Und zur Rolle der (deutschen) Medien:
Blockade ist zu viel gesagt. Aber im Vergleich zu dem, was der Guardian, BBC, Chanel 4 über Guantánamo berichtet haben, blieb das, was ARD, ZDF, der Spiegel und der Stern gemacht haben, deutlich unter den publizistischen Möglichkeiten. Schlüsselfragen, wie etwa die deutsche Beteiligung an Verhören müssten deutsche Journalisten doch brennend interessieren. Radikalität ist die einzige humane und diskutable Haltung gegenüber diesen Lagern. Diese Radikalität sehe ich fast nirgends.

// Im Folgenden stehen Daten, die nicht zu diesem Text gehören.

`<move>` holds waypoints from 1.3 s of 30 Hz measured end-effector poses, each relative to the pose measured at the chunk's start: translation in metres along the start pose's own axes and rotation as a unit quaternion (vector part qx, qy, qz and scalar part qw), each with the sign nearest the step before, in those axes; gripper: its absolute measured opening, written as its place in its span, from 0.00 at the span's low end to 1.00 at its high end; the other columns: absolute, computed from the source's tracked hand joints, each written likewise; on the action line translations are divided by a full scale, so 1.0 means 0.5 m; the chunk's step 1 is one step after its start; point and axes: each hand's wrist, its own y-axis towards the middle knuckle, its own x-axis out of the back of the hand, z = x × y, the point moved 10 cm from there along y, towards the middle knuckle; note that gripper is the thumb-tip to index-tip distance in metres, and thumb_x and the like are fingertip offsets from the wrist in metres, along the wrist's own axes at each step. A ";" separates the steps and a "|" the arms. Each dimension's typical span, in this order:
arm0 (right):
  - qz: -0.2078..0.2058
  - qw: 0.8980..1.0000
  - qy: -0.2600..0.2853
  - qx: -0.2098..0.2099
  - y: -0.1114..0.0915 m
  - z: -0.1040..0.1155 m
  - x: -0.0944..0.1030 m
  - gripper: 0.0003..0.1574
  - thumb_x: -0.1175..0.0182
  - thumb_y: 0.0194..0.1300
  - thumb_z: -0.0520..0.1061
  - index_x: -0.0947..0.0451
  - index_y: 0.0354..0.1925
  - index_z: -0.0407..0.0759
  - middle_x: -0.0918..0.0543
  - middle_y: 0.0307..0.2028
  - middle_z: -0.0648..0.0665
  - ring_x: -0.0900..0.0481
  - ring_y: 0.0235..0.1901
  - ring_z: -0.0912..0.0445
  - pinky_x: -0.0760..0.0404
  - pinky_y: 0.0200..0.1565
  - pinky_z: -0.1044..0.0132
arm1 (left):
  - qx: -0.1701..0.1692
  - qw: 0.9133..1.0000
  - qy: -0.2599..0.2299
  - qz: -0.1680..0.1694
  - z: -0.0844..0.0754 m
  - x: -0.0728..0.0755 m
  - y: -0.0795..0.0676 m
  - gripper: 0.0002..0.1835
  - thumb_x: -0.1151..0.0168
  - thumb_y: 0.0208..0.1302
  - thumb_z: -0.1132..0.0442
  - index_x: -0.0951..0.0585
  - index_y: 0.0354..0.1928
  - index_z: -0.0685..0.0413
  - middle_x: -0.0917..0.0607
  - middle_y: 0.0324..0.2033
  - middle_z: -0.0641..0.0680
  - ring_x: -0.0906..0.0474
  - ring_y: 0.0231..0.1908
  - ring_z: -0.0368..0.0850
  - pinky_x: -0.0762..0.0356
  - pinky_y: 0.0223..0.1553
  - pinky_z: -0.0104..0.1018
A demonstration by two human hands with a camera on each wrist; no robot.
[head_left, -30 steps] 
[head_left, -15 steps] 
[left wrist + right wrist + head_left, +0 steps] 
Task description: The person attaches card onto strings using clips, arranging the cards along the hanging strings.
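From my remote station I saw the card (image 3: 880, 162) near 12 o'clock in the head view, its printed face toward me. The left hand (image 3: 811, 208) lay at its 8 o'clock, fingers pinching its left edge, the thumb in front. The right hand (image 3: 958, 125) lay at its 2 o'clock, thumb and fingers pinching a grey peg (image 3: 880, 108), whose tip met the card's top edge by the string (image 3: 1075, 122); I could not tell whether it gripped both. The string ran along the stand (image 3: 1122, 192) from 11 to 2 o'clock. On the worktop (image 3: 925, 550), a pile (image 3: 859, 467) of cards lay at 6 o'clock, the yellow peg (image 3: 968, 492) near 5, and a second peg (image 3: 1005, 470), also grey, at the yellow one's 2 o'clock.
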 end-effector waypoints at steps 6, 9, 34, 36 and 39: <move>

Zum Stichwort „antimuslimisches Ressentiment“ passt dann auch das Thema der letzten Episode der Lindenstraße (Auftauen):
Gabi ist sprachlos. Sie hat erfahren, dass Timo zum Islam konvertiert ist. Andy sieht in der religiösen Orientierung seines Sohnes kein Problem. Das ändert sich schlagartig, als Gabi in Timos Sachen eine Anleitung zum Bau einer Bombe findet …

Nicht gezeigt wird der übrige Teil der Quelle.